Roman Plays Sack The Manager

[Update at end of post]

Any dispassionate analysis of the goings-on at Chelsea Football Club is by definition a difficult thing: for starters, this requires some kind of handle on the thought processes and current mood of owner Roman Abramovich. Last night that mood was demonstrably not in favour of then manager Roberto di Matteo, and so this morning the latter was the latest to pass through the club’s revolving door.

In fact, in the nine and a half years since Abramovich bought the club, Chelsea have gone through eight managers, five of them lasting less than a year, although in the case of Guus Hiddink, he was only a stop-gap after another short-lived choice, Luis Felipe Scolari, was sacked (other short term occupants of the Chelsea hot seat have been Avram Grant and André Villas Boas).

Perhaps it is because there has also been success during the Abramovich years that the use of the revolving door has been accepted by fans and observers. But the owner has also had to stump up significant sums of money for new players – not all of them successful buys – and a total amount of compensation to sacked managers that at present is in excess of £80 million.

But all the sackings cannot deflect from the underlying problems at Chelsea FC. Right now, there is a core of well established players that effectively decide the fate of whoever is in that hot seat, a situation that the likes of Alex Ferguson exerted significant energies to expunge at Man United and wouldn’t tolerate under any circumstances right now. And that core is getting older.

The preferences of that core of players is what did for Scolari, Villas Boas, and yes, ultimately it finished di Matteo. That cannot continue. Right now, it looks as if the club will take on yet another interim manager – maybe Rafael Benítez – until the end of the season, by which time Abramovich hopes to be able to lure former Barcelona boss Pep Guardiola to the club.
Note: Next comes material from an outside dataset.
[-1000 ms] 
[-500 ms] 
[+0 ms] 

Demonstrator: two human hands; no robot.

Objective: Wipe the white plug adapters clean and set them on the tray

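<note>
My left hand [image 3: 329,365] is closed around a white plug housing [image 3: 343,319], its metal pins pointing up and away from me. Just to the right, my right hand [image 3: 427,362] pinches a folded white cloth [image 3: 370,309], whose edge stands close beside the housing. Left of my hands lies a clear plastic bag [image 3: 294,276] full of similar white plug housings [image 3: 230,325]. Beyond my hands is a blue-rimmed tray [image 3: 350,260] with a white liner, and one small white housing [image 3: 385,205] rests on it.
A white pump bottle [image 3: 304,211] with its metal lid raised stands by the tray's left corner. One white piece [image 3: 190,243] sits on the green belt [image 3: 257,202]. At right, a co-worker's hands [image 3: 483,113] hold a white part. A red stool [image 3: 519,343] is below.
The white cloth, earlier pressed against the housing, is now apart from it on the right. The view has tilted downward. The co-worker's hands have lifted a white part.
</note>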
But will he want to come?

Guardiola called the shots at his old club. He made the decisions, including the time and manner of his departure. Barcelona played as he decided they should play. There was no core of players “wagging the dog”. Perhaps Abramovich realises the situation and hopes his interim choice will move one of the ageing “big names” on, to encourage the others. But I doubt it.

There comes a time when the over-use of that revolving door acts against the club’s interests. Potential managers look at Chelsea and increasingly see the footballing equivalent of Siberia: everyone knows where it is but no-one wants to go there. It is a metaphor that should not be lost on Roman Arkadyevich Abramovich, someone who knows his native Russia better than most.

But whether he stops and thinks before spinning the door again is another matter.

[UPDATE 1730 hours: Rafa Benítez is reported to be returning to the UK two days early, which suggests he is about to become Chelsea's interim manager, with Abramovich still apparently hankering after persuading Guardiola to take over after he completes his year off. So if that all happens, the club's boss will be celebrating ten years of ownership with the appointment of his tenth manager.

However, and in these matters there is inevitably a however, that would depend on Benítez not only lasting until the end of the season, but also being willing to step aside. One old partnership that could work in his favour is that with Fernando Torres, who hasn't reproduced the form he showed when he played at Liverpool during Benítez' tenure.

And the fans appear not to be happy about Benítez taking charge, because of all the needle between him and José Mourinho in the past. Maybe they should be more concerned that the Abramovich revolving door created a vacancy in the first place]

1 comment:

BD said...

You say "Right now, there is a core of well established players that effectively decide the fate of whoever is in that hot seat". Really? Right now? Who? A year ago I'd have guessed you meant Terry Lampard and Drogba but clearly that would make no sense "right now" because Drogba has gone and neither Lampard nor Terry have had much influence over anything recently, including playing time.
Disdain for the fans of a club is not new (new shirts every season as an example for many clubs) but when someone has said just a few years ago that they would never manage a club that they don't like the club or the fans, you can perhaps understand why the fans are concentrating on not wanting that person as manager.